→ Exercise details:
From the line containing "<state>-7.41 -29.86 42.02" to the last line below, retype everything word for word.

→ Dataset content:
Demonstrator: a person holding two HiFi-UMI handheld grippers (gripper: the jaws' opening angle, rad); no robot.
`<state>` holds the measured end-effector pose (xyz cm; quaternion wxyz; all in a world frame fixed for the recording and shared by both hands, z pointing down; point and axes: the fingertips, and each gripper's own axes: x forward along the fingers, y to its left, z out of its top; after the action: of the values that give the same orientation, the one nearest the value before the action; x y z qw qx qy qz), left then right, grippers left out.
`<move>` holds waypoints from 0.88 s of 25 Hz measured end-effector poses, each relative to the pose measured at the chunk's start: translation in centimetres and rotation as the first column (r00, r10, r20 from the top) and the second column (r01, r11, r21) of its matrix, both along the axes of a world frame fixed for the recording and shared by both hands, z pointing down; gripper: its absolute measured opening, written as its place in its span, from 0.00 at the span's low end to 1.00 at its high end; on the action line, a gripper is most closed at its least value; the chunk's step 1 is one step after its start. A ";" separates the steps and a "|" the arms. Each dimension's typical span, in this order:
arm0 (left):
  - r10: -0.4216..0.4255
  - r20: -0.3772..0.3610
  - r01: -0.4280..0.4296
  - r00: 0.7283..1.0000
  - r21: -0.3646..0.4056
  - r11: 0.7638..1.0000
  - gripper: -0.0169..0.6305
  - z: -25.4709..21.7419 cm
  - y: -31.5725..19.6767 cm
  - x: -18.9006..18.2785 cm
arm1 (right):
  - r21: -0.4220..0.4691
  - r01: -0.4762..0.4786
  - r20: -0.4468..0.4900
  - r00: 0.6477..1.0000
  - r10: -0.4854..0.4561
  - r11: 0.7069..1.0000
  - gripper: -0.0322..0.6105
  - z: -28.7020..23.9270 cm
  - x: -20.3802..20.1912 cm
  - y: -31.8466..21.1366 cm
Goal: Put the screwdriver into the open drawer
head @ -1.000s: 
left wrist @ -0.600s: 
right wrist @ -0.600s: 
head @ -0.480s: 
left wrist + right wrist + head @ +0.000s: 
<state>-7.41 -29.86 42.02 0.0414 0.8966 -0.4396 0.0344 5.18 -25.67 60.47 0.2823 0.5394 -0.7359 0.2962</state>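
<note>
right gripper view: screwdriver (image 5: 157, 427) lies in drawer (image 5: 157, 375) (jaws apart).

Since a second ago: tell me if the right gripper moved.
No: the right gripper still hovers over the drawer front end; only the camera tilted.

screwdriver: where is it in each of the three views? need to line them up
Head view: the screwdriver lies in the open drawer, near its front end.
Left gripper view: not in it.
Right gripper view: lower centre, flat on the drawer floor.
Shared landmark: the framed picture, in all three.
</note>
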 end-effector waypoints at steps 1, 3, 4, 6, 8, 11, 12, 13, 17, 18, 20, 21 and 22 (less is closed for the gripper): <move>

→ Response box:
<state>-7.41 -29.86 42.02 0.0414 0.8966 -0.4396 0.0344 5.18 -25.67 60.47 0.2823 0.5394 -0.7359 0.2962</state>
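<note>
right gripper view: screwdriver (image 5: 157, 427) lies in drawer (image 5: 157, 375) (jaws apart).

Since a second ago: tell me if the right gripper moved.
No: the right gripper still hovers over the drawer front end; only the camera tilted.

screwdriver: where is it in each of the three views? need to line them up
Head view: the screwdriver lies in the open drawer, near its front end.
Left gripper view: not in it.
Right gripper view: lower centre, flat on the drawer floor.
Shared landmark: the framed picture, in all three.
</note>
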 end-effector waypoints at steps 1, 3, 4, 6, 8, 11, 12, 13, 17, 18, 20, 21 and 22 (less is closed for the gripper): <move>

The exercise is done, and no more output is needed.